Hahaha, interesting combination of E5 and E3 you have there. I was mostly aware of the E3 before I got to the point where you disclosed your tritype; and yeah, E1 is also there. But the combination of E5 and E3 I see is in your examples of how you want men to treat you. I'd say 5 is your sx/sp type, and I'd also argue that 3 is your core type... from what I've read. You kinda react strong to a) to prove your achievedness (emotional decision, you start out with this -- E3)
and b) correct me on my sx stereotypical beliefs (E1 with E5 influence).



Bluity said:


> So E5 seems to be weaker there and I'd back this up in relation with a) and with this quote on sx/sp 5
> Relationships can be difficult, because individuals of this subtype will still want their own space and alone time, while at other times will want intense connection. Because the social instinct is least developed, this subtype is not very concerned with how others perceive them (except their intimates).





Luck said:


> I might investigate further if there was no creepy and I believed he didn't say this to every half decent looking girl he came across. In some ways, him being a bit unsure of himself or slightly awkward in such a scenario is preferable to cocky 'nice ____' bc it reads as more sincere. I had a guy do this once and I thought he might be for real so I tested him hard. He failed.


Hey, could you elaborate on that story more? How did it happen, how did you test him?



> Fairly or not, the default is always that strange men approaching 'just want one thing' and any guy approaching has to overcome that and the why haven't you met a girl in a normal way hurdle and fast. Unless of course he wants to just have mindless sex in which case 'nice tits' or whatever will convey that successfully and when he happens on a receptive girl after offending twenty she will be delighted I guess. Just don't think that that kind of behavior is the deciding factor on whether someone is sx dom period. It can be more nuanced (and you would expect that with an e5 female introvert rather than say with an e8 male extrovert like my SO for example). And the instinct should appear in the person as a whole.
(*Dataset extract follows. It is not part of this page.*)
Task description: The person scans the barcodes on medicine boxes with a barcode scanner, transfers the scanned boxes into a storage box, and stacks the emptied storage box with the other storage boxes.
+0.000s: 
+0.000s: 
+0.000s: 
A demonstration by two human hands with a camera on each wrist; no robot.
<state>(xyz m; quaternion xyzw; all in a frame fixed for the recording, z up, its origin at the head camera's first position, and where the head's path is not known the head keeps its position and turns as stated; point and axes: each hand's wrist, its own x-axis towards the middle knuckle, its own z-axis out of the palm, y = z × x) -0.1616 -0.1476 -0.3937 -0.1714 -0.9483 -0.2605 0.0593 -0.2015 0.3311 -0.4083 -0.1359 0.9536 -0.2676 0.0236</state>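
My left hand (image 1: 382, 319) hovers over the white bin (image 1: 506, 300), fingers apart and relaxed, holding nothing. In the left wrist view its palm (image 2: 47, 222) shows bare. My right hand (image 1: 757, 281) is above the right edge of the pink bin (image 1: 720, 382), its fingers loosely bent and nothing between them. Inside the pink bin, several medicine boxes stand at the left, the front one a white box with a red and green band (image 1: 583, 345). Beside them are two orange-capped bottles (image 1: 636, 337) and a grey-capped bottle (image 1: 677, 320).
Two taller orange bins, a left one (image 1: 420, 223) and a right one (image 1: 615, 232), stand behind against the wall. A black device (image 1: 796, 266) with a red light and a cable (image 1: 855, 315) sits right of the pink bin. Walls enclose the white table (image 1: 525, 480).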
Urgh, my english fails me here. What did you mean esp. in the end of the quoted fragment?



> You asked about my tritype, it's 5w4, 1w9, 3w4. I see the sx clearly through each of them.


So what you've been writing is pretty much the same idea that has been bounced in the thread before by some on the "white trash" and similar common cultural perceptions. Now, can you elaborate on your So blind spot and how it ties into that? (Which enneagram do you perceive lacking the So instinct more?)


----------



## spiderfrommars (Feb 22, 2012)

Neokortex said:


> Believe me, you can also waste time with so-doms by just normal, uninhibiting talk. I wasted a lot of time with them. They're not telling what they really want and who they really are. So if someone like that came up to you saying something like they're also a fan of Batman from your T-shirt, you'd have equal chances with a guy like that as with a guy who just straightforward told you their first sexual impression.
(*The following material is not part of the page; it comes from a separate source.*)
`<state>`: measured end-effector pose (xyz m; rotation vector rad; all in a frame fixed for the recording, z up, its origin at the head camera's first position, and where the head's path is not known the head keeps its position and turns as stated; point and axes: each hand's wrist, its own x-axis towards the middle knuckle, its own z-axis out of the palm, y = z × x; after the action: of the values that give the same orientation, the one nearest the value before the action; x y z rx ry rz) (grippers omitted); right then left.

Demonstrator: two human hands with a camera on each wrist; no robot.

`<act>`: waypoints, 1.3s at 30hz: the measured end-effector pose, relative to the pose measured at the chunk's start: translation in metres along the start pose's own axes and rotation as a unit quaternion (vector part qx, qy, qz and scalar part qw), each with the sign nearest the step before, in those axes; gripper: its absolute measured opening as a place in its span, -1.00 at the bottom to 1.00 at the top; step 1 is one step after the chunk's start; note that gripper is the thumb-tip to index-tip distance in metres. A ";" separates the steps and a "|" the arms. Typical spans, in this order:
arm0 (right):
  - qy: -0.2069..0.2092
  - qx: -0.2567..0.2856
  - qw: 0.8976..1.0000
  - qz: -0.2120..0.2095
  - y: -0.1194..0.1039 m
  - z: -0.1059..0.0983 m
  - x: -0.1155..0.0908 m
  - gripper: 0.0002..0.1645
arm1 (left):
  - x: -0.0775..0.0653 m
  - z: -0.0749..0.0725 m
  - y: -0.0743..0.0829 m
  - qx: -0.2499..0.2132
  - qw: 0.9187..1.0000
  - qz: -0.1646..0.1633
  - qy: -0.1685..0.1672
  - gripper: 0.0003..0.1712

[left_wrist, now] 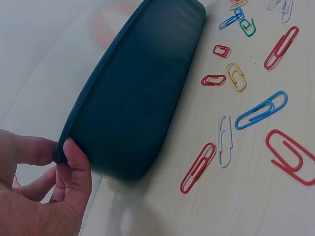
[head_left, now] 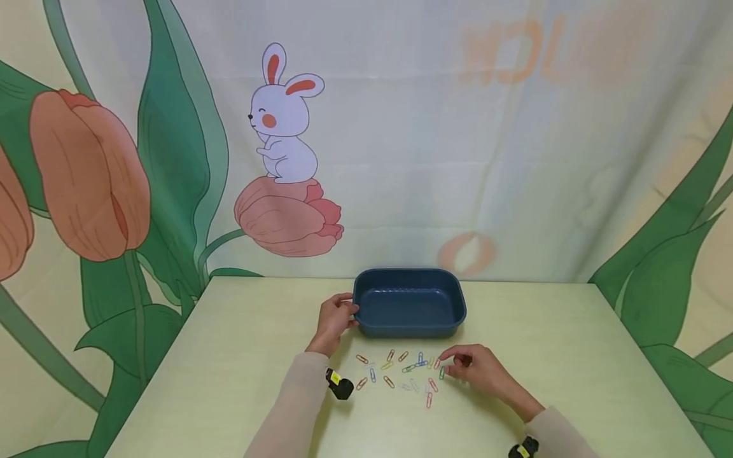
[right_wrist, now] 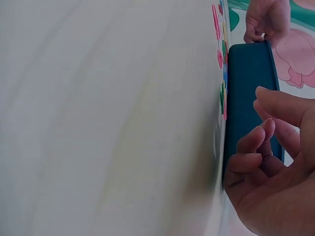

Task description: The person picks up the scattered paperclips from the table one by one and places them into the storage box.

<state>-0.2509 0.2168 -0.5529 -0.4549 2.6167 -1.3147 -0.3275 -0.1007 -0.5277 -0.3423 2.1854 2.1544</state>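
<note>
A dark blue rectangular bin (head_left: 408, 331) stands upright near the table's far edge. My left hand (head_left: 334, 323) holds its left end, with thumb and fingers pinching the rim (left_wrist: 74, 114) in the left wrist view. Colored paper clips lie scattered in front of the bin, among them a blue paper clip (left_wrist: 261, 110) and a white paper clip (left_wrist: 224, 141). My right hand (head_left: 480, 370) is at the right side of the clips, nearest a green paper clip (head_left: 442, 373) and a red paper clip (head_left: 438, 364). In the right wrist view its fingers are loosely bent, with nothing visible between them.
The pale wooden table (head_left: 572, 356) extends to both sides of the clips. Behind it hangs a curtain (head_left: 401, 159) printed with tulips and a rabbit. Black wrist cameras sit on both forearms.
</note>
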 end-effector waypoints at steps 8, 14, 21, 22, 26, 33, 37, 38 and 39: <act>-0.007 -0.003 1.000 0.016 0.009 -0.002 0.003 -0.80 | -0.002 0.001 0.002 -0.003 1.000 -0.002 -0.004 -0.56; -0.010 -0.015 1.000 0.005 0.014 0.003 0.006 -0.79 | -0.002 0.000 0.003 -0.005 1.000 -0.004 0.001 -0.57; -0.011 -0.049 0.999 0.005 0.010 0.009 0.005 -0.79 | -0.002 -0.001 0.002 -0.003 1.000 -0.008 0.001 -0.58; -0.010 -0.050 0.999 0.003 0.009 0.009 0.004 -0.79 | -0.002 -0.001 0.002 -0.003 1.000 -0.007 0.000 -0.58; -0.017 -0.059 0.998 0.002 0.010 0.010 0.004 -0.80 | -0.004 0.000 0.003 -0.005 1.000 -0.009 -0.001 -0.57; -0.018 -0.075 0.997 0.013 0.006 0.010 0.005 -0.82 | -0.002 -0.001 0.002 0.001 1.000 -0.001 -0.001 -0.57; -0.012 -0.088 0.996 0.008 0.006 0.008 0.003 -0.86 | -0.002 0.001 0.002 -0.002 1.000 0.000 -0.005 -0.56; -0.012 -0.089 0.996 0.009 0.006 0.008 0.003 -0.87 | -0.003 0.001 0.002 -0.001 1.000 0.001 -0.004 -0.56; -0.013 -0.089 0.996 0.010 0.006 0.008 0.002 -0.87 | -0.003 0.002 0.002 0.000 1.000 -0.001 -0.003 -0.56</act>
<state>-0.2515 0.2138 -0.5628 -0.4677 2.7204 -1.0665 -0.3256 -0.0986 -0.5252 -0.3354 2.1806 2.1522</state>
This assumes that "I find you attractive" is more honest, deep or uninhibited than "I also like Batman," but there's really no reason to assume that. Both of them are very shallow statements that could basically be said to any person you meet. They may mean something very deep and personal to the guy saying them (I mean, the inner experience of finding a girl attractive or loving Batman may both be a deep and intense experience), but when spoken out loud, they're both generic and banal.
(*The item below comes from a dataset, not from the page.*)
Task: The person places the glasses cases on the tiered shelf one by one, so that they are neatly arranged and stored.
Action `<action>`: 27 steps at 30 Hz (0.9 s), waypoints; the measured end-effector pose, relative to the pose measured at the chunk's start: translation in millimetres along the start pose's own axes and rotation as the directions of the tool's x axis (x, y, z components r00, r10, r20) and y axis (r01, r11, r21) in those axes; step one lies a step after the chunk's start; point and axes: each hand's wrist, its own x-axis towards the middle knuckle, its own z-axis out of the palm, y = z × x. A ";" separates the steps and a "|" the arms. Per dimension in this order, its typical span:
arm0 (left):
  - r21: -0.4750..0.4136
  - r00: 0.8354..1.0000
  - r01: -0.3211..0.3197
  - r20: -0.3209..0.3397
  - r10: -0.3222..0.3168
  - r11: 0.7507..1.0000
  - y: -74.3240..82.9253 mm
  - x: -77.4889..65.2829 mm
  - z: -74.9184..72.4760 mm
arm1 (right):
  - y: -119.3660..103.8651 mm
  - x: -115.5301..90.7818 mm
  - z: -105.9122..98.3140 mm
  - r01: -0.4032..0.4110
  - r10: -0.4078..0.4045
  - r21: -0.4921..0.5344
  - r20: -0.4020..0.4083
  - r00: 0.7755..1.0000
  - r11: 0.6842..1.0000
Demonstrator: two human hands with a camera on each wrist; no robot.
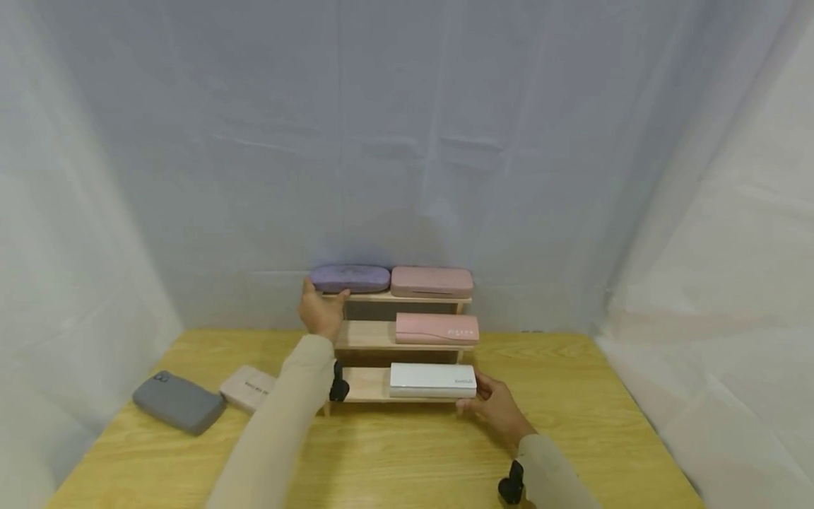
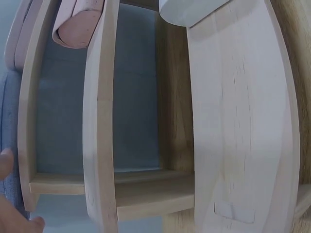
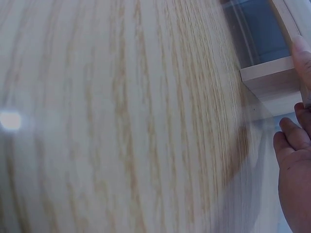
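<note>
My left hand is at the left end of a purple glasses case on the top tier of a wooden three-tier rack. Its thumb lies along the case's front and its fingers at the end; the left wrist view shows fingertips against the case. My right hand grips the right end of the bottom tier, thumb at the front edge, fingers around the side. Beside those fingers lies a white glasses case. The right wrist view catches this hand only partly, at the rack's corner.
A pink glasses case sits right of the purple one. Another pink case with a flap lies on the middle tier. On the table, left of the rack, are a grey case and a beige case, partly behind my left sleeve.
</note>
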 end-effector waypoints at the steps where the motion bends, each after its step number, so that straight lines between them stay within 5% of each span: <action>1: -0.002 1.000 -0.001 0.006 0.001 1.000 0.2 -0.1 -1.1 | -0.3 0.3 0.2 0.000 0.000 0.002 0.004 1.000 1.000; 15: -0.025 0.992 -0.040 0.117 0.043 0.999 -6.5 -2.7 -10.2 | -2.7 3.2 -1.4 0.011 -0.011 -0.013 0.007 1.000 1.000; 22: 0.012 0.971 -0.061 0.232 0.057 0.998 -23.1 -7.3 -27.4 | -1.8 3.2 0.1 0.002 -0.002 -0.008 0.001 1.000 1.000; 27: 0.067 0.941 -0.058 0.337 0.032 0.996 -41.6 -5.0 -49.4 | -1.9 3.4 0.6 -0.007 0.007 -0.005 -0.007 1.000 1.000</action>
Saying to me that you (you as in one, not you as in Neokortex.) "find me attractive" tells me *nothing *about what you really want or who you really are, except that you're a person who finds women attractive, which...I mean, hey, me too, we must have the exact same deep core motivations, right? Most people are sexual (not the instinct, sexual as in not asexual). Most men are hetero. At least Batman guy wants to tell me _something _about his interests.

It seems like you (you as in Neokortex) are viewing simply mentioning the topic of sex or sexual attraction as deeply personal, but it's simply not. Many people talk about it as casually as they would talk about Batman, and with as many people. And if somebody were to walk up to me and comment on my appearance or their sexual desire for me, I'd, well, simply assume they were one of those people.

The underlying assumption is that anybody who approaches a stranger to say absolutely anything really wants to say "I would like to bang you now" but doesn't because they're SO and squeamish about boundaries, and so they flub around and say some random thing about Batman. But that's not the case. Somebody who approaches a cute girl to say, "I also like Batman!" may be actually approaching her for that reason--because they're excited to meet and possibly date somebody who shares an interest--not because their first thought was to do sexual things to the body under the Batman shirt. Yes, sex is a part of relationships, but it is not actually more "honest and real" to try to start off a relationship with sex. Especially not with very generic statements about sex. Connection and shared interests are just as much a part of relationships as sex.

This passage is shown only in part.